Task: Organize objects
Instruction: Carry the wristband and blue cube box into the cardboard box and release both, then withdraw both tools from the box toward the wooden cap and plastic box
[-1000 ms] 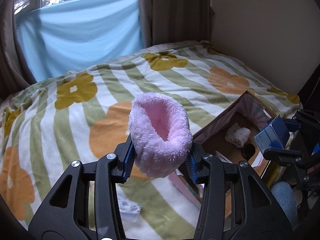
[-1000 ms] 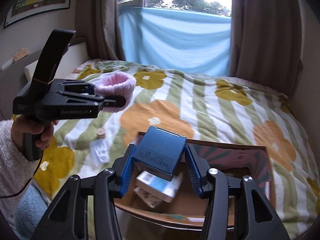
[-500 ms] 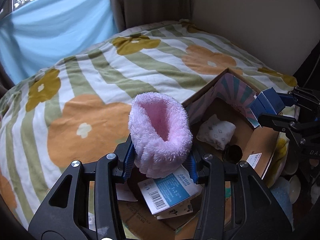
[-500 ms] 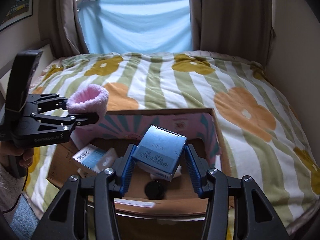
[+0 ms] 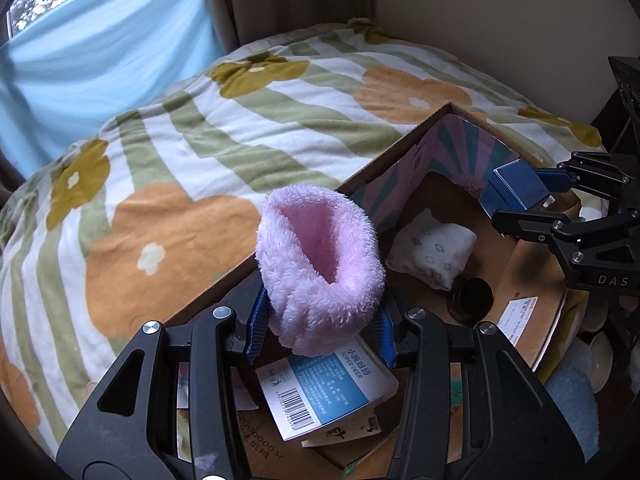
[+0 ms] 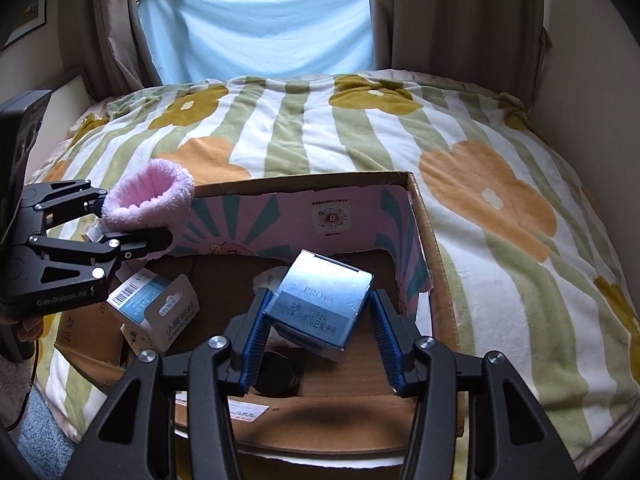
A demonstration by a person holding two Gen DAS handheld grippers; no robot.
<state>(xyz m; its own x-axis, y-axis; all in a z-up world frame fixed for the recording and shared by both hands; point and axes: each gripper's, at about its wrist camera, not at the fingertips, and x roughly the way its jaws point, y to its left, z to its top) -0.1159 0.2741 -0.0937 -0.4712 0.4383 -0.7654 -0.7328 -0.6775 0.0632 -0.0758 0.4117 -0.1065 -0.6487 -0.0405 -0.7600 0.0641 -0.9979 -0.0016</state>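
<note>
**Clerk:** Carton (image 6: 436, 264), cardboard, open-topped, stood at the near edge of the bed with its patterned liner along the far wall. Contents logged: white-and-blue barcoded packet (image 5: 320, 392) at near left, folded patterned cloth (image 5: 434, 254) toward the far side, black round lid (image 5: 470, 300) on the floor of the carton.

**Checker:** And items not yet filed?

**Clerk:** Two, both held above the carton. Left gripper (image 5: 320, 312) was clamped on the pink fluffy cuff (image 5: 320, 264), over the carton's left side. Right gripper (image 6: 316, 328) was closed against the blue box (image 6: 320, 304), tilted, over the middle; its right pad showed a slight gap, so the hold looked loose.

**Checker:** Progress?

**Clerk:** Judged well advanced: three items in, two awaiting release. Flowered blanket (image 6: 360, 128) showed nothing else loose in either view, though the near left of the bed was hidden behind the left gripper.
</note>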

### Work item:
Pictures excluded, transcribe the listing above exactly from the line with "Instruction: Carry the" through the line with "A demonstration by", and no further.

### Response to this task:
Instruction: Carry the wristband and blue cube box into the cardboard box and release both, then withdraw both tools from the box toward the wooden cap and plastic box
[-1000 ms] 
[-1000 ms] 
[-500 ms] 
[-500 ms] 
[+0 ms] 
[+0 ms] 
A demonstration by a person holding two Gen DAS handheld grippers; no robot.

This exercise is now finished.